Tudo isso mostra um enorme potencial de luta, de transformação! Mas é preciso mais, é preciso organização. O machismo, ele não paira no ar. Não é um mal genético que existe na cabeça de cada homem e os obriga a ser assim. É uma construção, é um mal social, não individual. Então o combate também só pode ser social. É uma batalha. Reconheça seus inimigos. Reconheça suas armas. Reconheça seus medos. Corte o mal pela raiz. E aqui, é preciso ter clareza. O inimigo é o Estado burguês, porque precisa se utilizar dessas opressões para poder manter o poder. São os governos, que no caso do federal, em 13 anos de PT, não legalizou o aborto, não aplicou até o fim a Lei Maria da Penha, que ainda tem suas limitações (lembram da Eliza Samúdio, assassinada pelo goleiro Bruno? Já havia denunciado ele por essa lei diversas vezes). Aumentou muito a terceirização, que afeta diretamente as mulheres, mais ainda as negras, que são quem ocupam os postos de trabalho mais precários. São as alianças políticas do governo, que fortalecem Cunhas e Felicianos, dando em suas mãos cargos que lhes dão total liberdade de atacar nossos direitos.
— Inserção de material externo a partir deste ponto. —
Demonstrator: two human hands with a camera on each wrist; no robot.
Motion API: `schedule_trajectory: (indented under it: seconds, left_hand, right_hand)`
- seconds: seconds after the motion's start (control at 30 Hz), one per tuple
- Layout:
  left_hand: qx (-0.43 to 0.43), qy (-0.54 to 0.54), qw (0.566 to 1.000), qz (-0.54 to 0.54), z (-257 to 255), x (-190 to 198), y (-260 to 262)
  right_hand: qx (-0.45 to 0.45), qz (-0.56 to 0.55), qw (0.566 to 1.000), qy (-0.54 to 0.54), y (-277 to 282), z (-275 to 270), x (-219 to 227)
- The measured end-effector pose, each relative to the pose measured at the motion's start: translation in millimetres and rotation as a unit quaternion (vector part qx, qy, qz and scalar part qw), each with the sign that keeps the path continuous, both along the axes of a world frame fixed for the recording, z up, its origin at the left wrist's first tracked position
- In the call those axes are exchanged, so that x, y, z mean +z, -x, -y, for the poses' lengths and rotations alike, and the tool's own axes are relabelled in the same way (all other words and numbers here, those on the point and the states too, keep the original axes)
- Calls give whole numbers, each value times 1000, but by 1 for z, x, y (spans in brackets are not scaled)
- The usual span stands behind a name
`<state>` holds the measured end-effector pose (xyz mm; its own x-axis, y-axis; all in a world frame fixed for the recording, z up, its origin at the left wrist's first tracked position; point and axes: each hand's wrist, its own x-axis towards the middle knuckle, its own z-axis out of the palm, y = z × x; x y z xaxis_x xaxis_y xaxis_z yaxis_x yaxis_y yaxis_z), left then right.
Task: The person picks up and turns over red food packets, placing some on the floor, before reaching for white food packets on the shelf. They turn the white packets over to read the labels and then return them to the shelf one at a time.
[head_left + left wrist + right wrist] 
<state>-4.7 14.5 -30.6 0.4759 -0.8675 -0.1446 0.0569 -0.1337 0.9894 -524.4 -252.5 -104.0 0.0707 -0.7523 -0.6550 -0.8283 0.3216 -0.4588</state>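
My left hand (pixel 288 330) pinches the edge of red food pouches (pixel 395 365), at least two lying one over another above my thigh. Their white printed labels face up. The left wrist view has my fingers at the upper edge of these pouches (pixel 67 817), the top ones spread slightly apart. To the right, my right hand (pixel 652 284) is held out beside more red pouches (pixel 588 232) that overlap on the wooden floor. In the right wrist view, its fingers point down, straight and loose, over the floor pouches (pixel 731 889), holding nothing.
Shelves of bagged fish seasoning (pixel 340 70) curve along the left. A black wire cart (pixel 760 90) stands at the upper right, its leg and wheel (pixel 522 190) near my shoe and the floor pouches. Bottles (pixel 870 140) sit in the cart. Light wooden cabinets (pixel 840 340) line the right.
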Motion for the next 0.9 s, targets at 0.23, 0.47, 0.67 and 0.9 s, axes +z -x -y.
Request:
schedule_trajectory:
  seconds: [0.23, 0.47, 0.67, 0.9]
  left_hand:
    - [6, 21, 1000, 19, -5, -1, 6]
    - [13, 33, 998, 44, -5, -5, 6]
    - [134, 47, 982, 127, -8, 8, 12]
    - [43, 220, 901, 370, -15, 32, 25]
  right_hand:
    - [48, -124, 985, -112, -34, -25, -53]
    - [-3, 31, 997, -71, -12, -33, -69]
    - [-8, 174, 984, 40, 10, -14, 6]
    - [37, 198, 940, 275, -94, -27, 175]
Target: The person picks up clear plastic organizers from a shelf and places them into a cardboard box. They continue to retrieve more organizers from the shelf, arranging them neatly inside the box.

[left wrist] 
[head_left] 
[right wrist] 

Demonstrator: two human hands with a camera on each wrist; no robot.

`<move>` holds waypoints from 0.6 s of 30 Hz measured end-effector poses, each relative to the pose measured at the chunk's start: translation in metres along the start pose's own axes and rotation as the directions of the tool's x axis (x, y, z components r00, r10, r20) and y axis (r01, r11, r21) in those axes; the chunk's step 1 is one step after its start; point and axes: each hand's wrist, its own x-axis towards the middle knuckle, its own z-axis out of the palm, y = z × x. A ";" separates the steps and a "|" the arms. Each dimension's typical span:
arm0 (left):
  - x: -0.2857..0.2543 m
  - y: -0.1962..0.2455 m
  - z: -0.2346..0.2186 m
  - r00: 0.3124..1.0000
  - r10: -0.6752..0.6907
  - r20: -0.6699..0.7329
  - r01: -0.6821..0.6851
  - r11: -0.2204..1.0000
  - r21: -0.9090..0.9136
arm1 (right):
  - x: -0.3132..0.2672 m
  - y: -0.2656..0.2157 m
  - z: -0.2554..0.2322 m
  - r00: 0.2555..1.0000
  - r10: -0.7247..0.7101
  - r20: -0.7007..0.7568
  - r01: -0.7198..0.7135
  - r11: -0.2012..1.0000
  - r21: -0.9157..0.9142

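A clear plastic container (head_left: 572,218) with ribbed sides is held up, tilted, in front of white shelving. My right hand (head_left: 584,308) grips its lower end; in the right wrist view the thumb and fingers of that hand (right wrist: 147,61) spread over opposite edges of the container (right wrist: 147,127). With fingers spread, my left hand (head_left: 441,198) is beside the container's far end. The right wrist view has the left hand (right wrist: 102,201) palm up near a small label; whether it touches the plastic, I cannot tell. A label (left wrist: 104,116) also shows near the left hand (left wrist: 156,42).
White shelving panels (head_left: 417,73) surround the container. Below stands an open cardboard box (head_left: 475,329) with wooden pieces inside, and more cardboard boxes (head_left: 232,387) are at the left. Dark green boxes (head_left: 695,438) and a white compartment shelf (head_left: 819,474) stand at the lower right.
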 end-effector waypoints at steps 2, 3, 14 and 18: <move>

Seus medos? Nossa fortaleza: a classe trabalhadora organizada. As mulheres na linha de frente. Aquelas e aqueles que constroem o país e também podem paralisá-lo. É das mãos delas, é das nossas mãos, juntas e organizadas, com as armas corretas contra os inimigos corretos, que virá a transformação.

A verdade é que comecei a escrever esse texto algumas semanas atrás, e a primeira coisa que me veio na cabeça foi o título, e a partir dele uma vontade de desenvolver. O título era “São tempos difíceis para as sonhadoras”. Mas a grande verdade é que são nos tempos difíceis que mudanças ocorrem. São nos tempos difíceis que avançamos. Eu desenvolvi, e depois decidi mudar o título que deu início às minhas divagações. E por que, se o texto mostra que de fato são tempos difíceis? Porque meus caros, de uma coisa eu tenho certeza: quando uma mulher avança, ninguém mais poderia ousar retroceder! Que venham os tempos difíceis para os conservadores!